### EXERCISE REQUIREMENTS
Among the lines below, restate word for word only those from the line with "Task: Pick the" through the line with "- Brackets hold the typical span", with both end lines kept.

[Stored data entries]
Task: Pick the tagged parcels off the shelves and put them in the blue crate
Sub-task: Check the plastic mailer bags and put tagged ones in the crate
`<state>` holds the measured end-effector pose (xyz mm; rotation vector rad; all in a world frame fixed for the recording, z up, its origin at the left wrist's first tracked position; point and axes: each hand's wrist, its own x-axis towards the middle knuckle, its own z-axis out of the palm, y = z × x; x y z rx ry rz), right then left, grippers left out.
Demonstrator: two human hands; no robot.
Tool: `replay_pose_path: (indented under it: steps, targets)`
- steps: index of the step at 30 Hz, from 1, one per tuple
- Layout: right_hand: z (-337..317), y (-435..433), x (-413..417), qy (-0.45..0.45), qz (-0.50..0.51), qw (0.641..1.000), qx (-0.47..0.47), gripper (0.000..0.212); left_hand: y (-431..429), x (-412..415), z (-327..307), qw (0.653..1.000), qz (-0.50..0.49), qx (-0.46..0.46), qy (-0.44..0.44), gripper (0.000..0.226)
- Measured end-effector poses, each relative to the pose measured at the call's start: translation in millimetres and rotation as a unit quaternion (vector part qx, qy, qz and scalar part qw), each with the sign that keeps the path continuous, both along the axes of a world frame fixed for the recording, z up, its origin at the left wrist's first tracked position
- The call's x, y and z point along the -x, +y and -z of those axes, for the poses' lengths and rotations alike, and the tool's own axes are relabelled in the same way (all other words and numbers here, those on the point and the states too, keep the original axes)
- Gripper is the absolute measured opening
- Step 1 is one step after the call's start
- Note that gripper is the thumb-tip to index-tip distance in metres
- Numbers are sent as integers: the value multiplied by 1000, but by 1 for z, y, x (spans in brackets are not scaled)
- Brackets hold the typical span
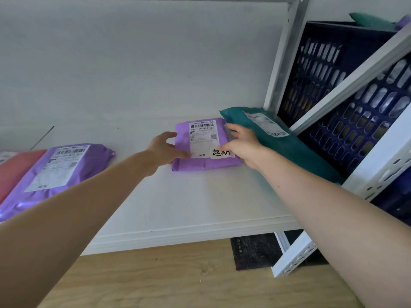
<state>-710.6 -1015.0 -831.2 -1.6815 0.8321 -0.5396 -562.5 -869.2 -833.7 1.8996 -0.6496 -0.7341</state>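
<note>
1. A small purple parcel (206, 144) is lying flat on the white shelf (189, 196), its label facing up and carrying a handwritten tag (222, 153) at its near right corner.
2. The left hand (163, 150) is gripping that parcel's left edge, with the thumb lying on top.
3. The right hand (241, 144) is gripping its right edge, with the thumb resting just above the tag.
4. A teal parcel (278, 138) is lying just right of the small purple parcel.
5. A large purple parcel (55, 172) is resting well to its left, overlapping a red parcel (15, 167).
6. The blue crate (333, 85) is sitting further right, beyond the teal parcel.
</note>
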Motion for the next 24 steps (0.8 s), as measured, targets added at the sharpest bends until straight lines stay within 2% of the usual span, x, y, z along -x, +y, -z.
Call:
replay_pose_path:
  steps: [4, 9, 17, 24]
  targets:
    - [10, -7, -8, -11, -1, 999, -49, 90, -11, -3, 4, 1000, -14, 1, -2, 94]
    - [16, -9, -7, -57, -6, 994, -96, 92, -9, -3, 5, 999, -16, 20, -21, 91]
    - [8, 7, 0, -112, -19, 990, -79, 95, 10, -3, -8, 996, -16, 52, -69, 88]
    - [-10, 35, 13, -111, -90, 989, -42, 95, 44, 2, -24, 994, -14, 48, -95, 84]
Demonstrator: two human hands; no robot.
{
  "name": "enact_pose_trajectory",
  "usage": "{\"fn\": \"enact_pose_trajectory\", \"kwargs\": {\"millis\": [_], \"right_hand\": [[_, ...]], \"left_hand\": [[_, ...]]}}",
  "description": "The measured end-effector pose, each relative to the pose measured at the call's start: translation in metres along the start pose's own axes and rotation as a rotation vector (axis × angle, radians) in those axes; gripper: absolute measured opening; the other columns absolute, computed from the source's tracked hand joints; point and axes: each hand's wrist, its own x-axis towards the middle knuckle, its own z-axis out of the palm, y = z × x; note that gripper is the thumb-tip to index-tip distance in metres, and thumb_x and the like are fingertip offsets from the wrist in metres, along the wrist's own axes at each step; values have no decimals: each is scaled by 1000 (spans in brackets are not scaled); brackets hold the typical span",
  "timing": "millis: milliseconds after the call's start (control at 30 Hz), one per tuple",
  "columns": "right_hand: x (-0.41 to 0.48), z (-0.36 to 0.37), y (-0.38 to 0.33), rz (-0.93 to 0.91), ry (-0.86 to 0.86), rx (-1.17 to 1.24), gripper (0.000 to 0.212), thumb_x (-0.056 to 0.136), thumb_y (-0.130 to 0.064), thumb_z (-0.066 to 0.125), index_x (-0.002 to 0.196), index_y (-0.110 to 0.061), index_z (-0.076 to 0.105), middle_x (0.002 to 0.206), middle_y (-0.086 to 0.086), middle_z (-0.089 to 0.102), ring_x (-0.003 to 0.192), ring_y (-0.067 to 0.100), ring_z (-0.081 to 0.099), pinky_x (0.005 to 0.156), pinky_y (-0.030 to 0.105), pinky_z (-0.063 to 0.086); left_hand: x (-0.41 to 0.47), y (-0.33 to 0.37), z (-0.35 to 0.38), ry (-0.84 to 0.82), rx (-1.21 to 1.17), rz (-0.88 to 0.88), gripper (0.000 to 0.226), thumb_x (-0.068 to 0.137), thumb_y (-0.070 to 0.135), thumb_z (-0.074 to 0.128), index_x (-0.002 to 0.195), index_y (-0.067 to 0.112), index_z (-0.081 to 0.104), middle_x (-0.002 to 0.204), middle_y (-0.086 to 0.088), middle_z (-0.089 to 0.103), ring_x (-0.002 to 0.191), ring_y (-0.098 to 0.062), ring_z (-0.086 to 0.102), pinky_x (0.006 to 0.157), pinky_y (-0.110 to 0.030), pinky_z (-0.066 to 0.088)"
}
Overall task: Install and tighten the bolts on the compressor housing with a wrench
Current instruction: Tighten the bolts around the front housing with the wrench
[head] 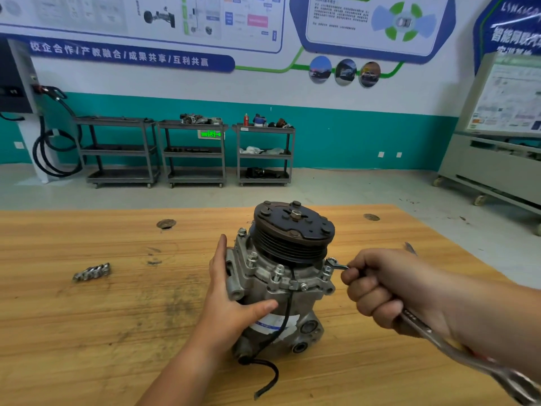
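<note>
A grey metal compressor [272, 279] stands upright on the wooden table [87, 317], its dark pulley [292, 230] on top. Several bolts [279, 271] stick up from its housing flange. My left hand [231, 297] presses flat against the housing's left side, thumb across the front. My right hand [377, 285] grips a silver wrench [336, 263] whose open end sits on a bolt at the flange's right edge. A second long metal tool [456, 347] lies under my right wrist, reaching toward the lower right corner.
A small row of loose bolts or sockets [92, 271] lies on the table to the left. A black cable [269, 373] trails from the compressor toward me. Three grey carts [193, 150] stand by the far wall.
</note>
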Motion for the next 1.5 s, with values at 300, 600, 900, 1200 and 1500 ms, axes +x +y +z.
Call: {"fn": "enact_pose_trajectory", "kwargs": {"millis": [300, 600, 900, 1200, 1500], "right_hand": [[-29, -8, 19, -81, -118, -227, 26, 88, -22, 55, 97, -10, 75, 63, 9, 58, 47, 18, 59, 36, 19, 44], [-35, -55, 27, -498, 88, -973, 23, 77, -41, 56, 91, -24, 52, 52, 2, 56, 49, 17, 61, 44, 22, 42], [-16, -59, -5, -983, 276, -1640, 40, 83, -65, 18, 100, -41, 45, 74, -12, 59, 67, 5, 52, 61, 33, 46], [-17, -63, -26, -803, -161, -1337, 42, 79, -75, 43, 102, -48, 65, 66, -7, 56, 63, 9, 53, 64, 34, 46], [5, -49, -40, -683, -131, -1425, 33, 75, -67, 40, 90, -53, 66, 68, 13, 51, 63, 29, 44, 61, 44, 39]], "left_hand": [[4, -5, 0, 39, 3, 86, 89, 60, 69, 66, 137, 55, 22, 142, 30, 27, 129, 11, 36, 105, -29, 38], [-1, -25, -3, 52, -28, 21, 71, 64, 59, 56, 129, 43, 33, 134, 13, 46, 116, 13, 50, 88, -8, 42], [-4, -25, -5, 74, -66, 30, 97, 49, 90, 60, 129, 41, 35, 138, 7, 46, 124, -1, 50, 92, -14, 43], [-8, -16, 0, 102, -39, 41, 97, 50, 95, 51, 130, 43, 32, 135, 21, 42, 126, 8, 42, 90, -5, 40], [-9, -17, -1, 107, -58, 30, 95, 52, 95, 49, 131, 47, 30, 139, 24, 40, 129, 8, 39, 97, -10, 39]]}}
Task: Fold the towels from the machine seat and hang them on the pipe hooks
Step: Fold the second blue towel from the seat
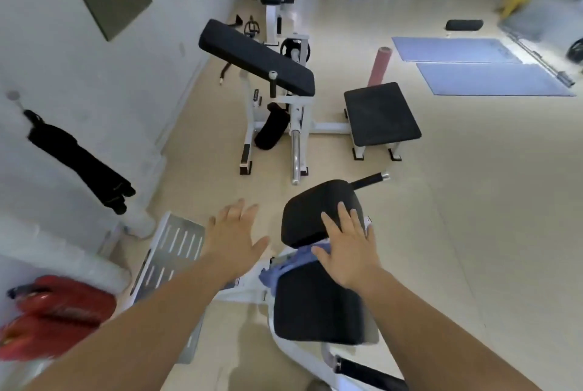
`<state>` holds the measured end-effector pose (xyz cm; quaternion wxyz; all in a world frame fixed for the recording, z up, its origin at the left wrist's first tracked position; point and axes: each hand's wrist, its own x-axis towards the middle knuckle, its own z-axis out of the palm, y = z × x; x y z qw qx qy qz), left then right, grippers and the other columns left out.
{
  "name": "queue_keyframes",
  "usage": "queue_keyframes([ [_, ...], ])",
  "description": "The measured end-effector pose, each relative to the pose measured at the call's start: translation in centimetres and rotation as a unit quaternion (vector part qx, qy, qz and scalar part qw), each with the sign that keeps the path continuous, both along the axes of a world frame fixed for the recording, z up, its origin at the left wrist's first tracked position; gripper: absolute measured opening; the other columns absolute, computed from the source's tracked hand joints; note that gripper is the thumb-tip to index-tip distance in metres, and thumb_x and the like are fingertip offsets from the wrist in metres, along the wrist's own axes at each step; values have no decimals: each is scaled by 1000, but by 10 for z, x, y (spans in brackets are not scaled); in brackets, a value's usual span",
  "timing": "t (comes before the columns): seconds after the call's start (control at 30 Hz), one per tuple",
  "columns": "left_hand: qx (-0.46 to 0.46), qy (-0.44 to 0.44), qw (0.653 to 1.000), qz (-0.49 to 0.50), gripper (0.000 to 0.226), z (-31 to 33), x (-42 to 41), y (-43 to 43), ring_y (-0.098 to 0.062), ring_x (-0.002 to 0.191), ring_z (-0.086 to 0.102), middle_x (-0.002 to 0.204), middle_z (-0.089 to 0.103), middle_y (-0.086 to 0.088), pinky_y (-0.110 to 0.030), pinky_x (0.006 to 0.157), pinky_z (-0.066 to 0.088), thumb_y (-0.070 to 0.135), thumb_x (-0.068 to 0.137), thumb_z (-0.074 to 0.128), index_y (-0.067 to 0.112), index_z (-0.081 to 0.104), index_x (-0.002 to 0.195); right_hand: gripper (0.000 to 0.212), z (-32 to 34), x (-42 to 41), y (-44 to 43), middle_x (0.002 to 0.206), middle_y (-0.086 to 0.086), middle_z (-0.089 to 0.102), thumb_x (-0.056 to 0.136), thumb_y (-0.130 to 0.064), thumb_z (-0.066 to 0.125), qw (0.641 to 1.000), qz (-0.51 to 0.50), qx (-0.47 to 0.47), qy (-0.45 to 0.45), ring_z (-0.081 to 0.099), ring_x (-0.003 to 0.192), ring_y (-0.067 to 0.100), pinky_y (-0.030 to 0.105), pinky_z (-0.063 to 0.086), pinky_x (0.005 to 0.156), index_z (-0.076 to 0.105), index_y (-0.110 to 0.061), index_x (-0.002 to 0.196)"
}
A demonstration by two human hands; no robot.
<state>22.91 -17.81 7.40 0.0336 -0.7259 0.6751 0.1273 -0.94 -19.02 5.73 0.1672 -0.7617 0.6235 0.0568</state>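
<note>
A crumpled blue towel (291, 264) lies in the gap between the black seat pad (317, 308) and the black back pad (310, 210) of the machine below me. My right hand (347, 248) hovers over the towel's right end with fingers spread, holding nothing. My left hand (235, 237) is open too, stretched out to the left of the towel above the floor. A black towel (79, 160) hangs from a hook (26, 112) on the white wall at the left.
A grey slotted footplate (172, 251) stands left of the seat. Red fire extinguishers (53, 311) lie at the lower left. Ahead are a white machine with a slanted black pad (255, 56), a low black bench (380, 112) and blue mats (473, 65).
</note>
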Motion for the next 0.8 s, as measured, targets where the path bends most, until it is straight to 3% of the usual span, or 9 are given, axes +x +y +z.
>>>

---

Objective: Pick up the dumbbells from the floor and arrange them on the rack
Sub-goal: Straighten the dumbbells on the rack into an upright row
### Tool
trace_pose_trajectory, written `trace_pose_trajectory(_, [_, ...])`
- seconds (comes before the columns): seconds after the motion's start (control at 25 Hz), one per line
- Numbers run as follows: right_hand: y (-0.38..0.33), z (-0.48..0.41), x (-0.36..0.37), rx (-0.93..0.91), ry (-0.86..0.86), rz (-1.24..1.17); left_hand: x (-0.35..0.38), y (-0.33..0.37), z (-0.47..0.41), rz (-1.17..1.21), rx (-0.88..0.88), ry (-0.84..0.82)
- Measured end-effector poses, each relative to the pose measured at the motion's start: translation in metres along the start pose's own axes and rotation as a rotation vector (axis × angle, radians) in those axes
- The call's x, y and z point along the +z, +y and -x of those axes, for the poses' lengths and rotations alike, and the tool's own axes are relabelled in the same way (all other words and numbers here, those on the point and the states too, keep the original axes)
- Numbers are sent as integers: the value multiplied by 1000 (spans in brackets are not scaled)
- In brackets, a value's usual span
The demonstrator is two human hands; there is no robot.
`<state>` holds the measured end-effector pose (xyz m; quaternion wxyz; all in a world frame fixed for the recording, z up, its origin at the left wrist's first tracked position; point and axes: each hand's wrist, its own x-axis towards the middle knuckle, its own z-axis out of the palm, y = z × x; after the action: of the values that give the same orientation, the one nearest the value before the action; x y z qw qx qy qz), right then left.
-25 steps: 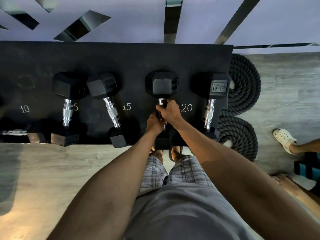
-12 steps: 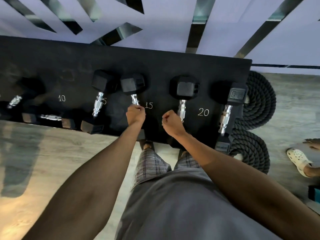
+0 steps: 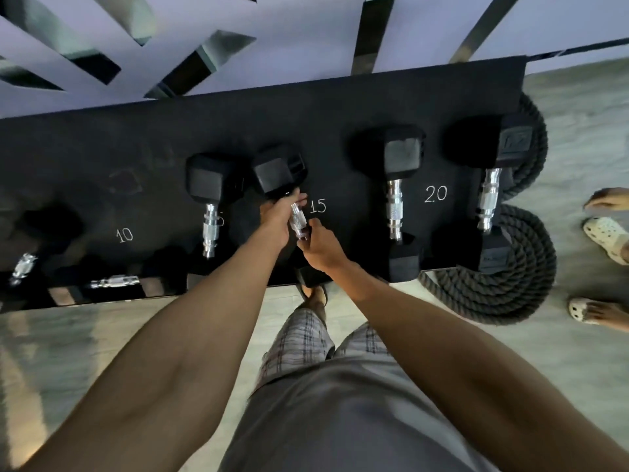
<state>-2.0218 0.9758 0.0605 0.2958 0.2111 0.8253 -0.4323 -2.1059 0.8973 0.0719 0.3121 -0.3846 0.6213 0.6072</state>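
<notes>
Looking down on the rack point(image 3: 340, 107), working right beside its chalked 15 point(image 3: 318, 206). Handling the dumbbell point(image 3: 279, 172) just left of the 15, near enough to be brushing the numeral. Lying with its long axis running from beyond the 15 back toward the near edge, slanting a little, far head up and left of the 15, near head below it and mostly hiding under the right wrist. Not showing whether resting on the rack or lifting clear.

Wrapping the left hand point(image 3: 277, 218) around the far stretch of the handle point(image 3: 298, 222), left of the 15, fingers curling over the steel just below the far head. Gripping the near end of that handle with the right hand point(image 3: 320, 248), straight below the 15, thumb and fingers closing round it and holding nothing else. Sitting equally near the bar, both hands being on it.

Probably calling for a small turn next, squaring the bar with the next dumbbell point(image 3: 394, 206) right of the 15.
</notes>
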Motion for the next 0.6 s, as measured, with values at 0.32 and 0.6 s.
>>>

### ANSWER TO THE PROBLEM
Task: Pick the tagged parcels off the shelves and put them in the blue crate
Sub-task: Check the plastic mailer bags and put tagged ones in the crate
`<state>` holds the measured end-effector pose (xyz mm; rotation vector rad; all in a world frame fixed for the recording, z up, its origin at the left wrist's first tracked position; point and axes: each hand's wrist, its own x-axis towards the middle knuckle, its own z-axis out of the palm, y = z × x; x y z rx ry rz), right then left, grippers left out.
Demonstrator: two human hands; no robot.
Tool: `replay_pose_path: (indented under it: steps, targets)`
- steps: index of the step at 30 Hz, from 1, one per tuple
- Layout: right_hand: z (-337..317), y (-435..433), x (-413..417), qy (-0.45..0.45), qz (-0.50..0.51), qw (0.641..1.000), qx (-0.47..0.47), gripper (0.000..0.212); left_hand: y (-431..429), x (-412..415), z (-327..307), qw (0.653..1.000), qz (-0.50..0.49), qx (-0.46..0.46), qy (-0.44..0.44), gripper (0.000..0.226)
- Measured end-effector poses, each relative to the pose measured at the call's start: translation in millimetres and rotation as a unit quaternion (vector part qx, qy, qz and scalar part qw), each with the sign that keeps the path continuous, both along the axes of a world frame fixed for the recording, z up, its origin at the left wrist's first tracked position
- The call's x, y and z point along the -x, +y and -z of those axes, for the poses' lengths and rotations alike, and the tool's own axes are relabelled in the same way (all other words and numbers here, those on the point and the states too, keep the original axes)
- Gripper is the absolute measured opening
- Step 1 is one step after the call's start
- Note that gripper is the thumb-tip to index-tip distance in metres
- Numbers are sent as integers: the value multiplied by 1000, but by 1 for z, y, x (spans in brackets are not scaled)
- Brackets hold the typical span

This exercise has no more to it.